§ Supplied material:
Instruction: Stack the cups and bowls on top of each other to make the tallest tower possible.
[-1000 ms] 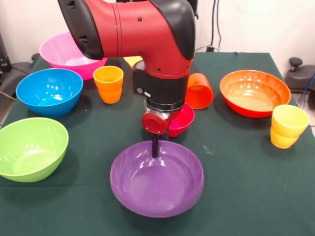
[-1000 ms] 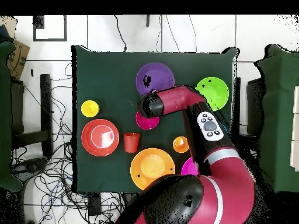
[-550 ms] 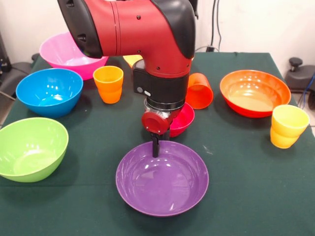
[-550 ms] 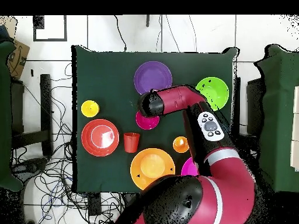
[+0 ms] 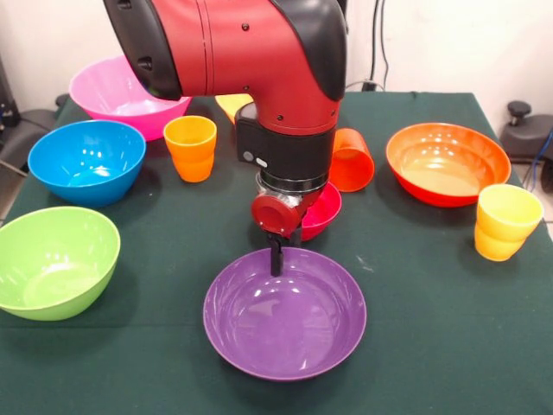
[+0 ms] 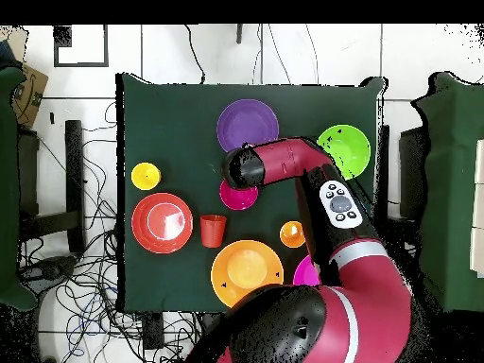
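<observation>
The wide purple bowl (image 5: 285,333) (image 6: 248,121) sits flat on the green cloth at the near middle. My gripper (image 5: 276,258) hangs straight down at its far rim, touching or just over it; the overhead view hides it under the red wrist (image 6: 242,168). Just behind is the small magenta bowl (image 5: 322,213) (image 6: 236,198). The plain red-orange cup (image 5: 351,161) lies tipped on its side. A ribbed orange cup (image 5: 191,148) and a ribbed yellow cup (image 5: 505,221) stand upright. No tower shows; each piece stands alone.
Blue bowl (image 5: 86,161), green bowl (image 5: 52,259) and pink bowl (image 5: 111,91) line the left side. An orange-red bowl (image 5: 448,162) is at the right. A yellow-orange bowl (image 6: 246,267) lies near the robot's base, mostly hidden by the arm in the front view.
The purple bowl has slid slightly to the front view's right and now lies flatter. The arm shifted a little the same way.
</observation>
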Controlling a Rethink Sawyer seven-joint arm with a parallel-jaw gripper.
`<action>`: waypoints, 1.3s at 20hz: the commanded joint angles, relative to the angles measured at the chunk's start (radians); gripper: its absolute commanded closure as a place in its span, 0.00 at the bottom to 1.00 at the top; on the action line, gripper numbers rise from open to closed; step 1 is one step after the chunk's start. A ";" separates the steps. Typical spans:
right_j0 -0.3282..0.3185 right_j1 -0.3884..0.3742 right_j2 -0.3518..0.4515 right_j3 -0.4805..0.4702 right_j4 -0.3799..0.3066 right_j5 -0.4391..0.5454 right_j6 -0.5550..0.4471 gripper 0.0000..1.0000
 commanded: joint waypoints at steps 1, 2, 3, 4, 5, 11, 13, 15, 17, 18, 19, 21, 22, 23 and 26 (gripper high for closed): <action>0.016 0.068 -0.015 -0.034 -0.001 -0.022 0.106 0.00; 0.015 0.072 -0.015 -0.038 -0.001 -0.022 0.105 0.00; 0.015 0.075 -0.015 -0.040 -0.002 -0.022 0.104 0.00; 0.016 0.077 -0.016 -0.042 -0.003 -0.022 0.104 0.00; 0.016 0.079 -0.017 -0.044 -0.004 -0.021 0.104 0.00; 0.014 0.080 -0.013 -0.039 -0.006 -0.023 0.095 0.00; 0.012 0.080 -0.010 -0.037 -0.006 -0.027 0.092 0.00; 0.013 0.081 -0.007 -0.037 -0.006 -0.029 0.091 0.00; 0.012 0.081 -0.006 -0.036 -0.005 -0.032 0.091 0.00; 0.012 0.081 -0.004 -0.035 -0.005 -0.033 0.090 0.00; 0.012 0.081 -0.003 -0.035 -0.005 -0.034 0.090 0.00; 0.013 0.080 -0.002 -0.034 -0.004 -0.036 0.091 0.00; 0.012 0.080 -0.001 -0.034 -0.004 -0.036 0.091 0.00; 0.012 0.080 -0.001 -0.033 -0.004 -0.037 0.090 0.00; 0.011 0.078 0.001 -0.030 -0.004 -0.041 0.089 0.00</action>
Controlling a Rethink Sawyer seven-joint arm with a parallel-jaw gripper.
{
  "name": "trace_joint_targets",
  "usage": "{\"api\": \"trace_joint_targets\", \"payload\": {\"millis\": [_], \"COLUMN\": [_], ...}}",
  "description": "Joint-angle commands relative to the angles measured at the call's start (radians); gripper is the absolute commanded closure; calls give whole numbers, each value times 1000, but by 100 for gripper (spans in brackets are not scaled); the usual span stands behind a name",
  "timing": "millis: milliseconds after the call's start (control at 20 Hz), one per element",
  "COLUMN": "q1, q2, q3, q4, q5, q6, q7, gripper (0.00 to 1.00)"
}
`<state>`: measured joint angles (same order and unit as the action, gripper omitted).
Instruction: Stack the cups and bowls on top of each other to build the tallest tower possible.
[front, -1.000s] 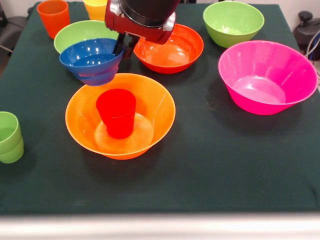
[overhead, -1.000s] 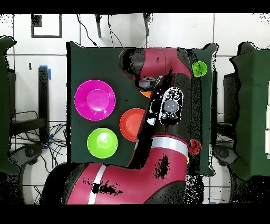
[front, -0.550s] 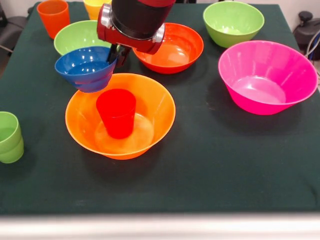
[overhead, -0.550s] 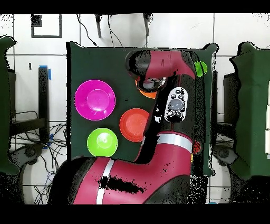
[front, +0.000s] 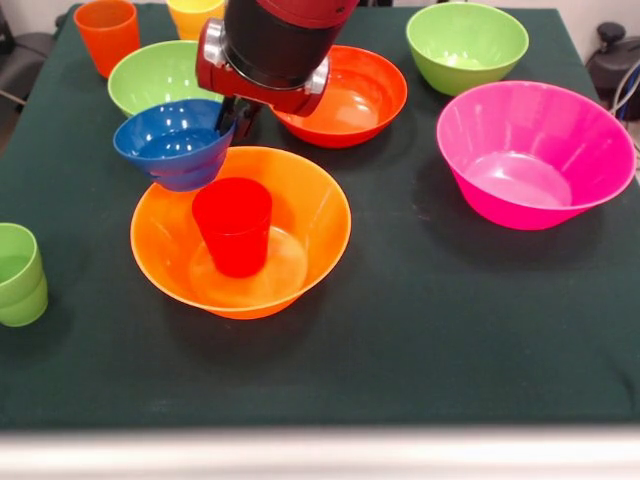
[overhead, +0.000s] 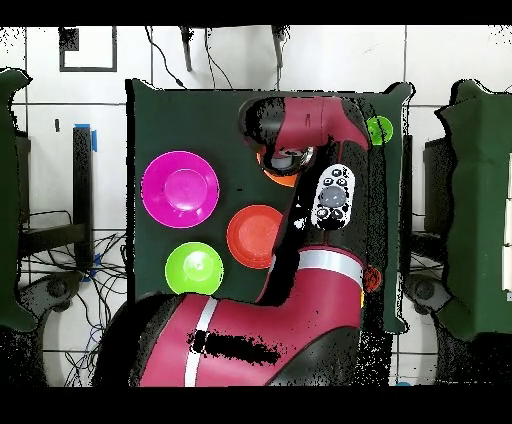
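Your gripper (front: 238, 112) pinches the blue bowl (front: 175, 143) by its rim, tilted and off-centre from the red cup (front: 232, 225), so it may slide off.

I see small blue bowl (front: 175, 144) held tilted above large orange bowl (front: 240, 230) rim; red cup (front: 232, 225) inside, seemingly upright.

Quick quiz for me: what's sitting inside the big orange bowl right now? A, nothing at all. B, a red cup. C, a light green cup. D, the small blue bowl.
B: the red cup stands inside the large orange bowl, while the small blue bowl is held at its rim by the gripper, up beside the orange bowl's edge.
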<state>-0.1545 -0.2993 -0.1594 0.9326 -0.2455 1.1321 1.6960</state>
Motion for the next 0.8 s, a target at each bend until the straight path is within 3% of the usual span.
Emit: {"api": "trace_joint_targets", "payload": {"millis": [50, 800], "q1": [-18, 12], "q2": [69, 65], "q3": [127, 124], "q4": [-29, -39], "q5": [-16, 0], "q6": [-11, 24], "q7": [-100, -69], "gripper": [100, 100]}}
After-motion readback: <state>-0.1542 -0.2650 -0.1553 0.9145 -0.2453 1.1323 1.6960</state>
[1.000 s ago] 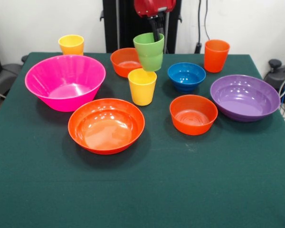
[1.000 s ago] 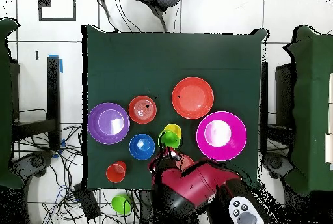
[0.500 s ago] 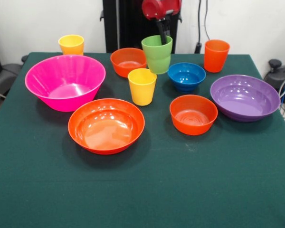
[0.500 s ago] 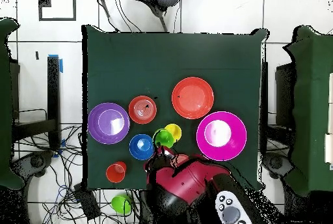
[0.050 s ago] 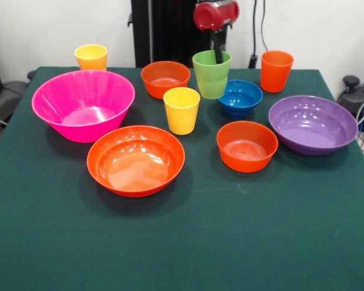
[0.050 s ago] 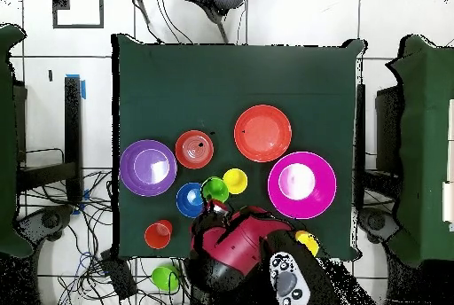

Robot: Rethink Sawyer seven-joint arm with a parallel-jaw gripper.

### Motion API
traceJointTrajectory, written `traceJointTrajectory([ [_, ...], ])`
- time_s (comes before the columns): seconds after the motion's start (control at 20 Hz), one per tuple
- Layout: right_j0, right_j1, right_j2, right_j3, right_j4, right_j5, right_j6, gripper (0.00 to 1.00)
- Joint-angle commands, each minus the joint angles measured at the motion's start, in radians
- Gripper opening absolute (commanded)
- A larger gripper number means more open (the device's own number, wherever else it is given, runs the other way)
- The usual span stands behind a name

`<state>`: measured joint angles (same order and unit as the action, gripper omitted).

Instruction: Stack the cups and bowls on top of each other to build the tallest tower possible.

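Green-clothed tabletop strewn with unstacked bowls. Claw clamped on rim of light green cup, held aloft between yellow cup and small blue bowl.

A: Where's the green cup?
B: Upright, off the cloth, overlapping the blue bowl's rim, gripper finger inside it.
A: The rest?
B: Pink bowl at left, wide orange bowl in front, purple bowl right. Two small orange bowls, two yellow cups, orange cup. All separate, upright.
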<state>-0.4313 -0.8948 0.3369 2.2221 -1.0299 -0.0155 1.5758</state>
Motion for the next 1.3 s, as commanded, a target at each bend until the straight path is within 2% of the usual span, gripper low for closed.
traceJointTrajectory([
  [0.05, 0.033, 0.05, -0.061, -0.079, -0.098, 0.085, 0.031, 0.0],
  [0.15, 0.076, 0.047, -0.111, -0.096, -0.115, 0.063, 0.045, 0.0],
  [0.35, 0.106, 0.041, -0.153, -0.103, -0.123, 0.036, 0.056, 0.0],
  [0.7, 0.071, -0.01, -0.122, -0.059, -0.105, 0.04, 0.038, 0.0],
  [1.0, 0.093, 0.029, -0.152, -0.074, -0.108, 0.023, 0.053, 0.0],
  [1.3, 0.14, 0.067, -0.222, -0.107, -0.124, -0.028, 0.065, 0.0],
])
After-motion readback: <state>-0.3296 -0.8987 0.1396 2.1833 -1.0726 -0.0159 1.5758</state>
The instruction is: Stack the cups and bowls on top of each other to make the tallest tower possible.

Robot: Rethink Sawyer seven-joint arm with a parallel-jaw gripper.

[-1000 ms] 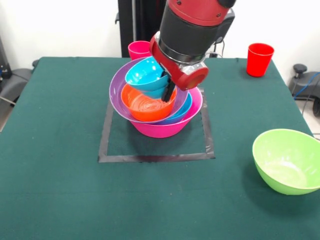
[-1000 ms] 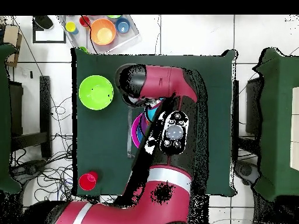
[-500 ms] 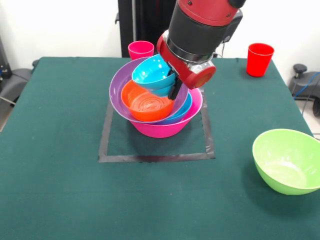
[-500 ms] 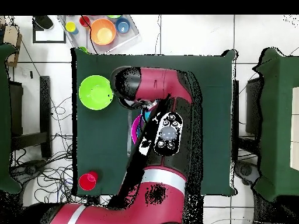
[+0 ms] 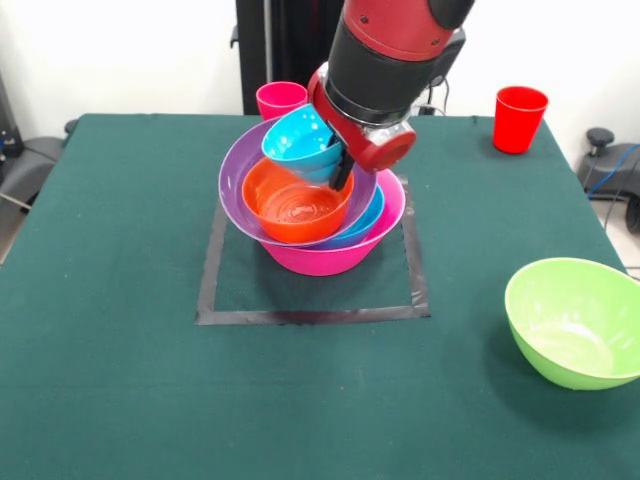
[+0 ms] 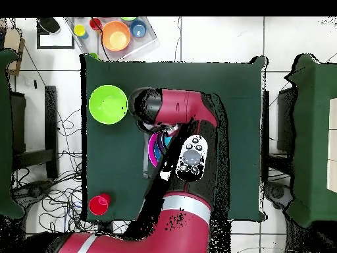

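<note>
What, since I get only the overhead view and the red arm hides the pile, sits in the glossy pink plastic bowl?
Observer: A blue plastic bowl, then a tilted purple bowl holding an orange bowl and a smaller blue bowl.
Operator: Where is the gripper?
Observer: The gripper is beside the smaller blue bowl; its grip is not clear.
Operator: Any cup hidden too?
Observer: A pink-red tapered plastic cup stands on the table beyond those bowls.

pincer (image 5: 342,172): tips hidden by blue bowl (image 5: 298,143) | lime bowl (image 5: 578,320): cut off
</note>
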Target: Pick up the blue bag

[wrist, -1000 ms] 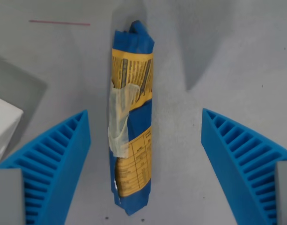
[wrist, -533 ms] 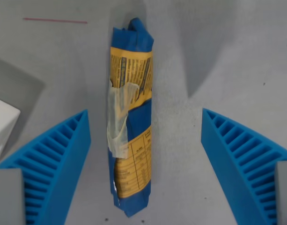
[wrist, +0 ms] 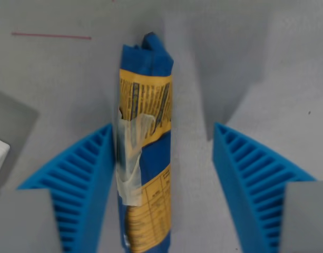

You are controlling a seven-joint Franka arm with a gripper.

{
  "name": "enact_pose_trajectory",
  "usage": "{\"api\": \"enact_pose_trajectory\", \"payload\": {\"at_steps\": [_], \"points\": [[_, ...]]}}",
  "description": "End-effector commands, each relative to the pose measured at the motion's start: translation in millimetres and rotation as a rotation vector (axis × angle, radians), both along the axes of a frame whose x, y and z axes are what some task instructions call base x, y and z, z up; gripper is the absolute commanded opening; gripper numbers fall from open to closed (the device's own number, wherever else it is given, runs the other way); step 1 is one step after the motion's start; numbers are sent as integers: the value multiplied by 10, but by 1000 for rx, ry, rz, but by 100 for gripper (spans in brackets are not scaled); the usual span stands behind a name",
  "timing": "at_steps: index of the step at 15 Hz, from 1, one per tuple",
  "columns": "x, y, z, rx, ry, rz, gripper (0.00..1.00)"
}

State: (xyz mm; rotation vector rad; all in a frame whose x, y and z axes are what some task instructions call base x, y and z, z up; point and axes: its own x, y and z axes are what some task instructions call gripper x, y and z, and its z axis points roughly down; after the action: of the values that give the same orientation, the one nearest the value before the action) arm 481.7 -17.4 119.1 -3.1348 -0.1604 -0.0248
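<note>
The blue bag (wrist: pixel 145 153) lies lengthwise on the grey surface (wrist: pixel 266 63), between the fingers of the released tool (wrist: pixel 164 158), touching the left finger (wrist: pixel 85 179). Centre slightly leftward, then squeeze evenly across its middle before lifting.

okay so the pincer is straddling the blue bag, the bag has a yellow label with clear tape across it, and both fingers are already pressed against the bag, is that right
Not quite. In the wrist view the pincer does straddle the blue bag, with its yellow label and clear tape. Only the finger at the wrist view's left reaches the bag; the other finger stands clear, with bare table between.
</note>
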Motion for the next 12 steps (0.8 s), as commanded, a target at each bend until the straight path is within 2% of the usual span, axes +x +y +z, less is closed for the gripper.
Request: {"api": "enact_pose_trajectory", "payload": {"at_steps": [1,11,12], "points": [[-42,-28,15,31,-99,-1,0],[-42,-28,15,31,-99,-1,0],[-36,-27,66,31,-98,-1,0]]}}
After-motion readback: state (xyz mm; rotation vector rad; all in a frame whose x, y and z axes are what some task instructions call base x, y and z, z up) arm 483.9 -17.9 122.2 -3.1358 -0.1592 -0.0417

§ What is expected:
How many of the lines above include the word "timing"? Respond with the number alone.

§ Task answer:
2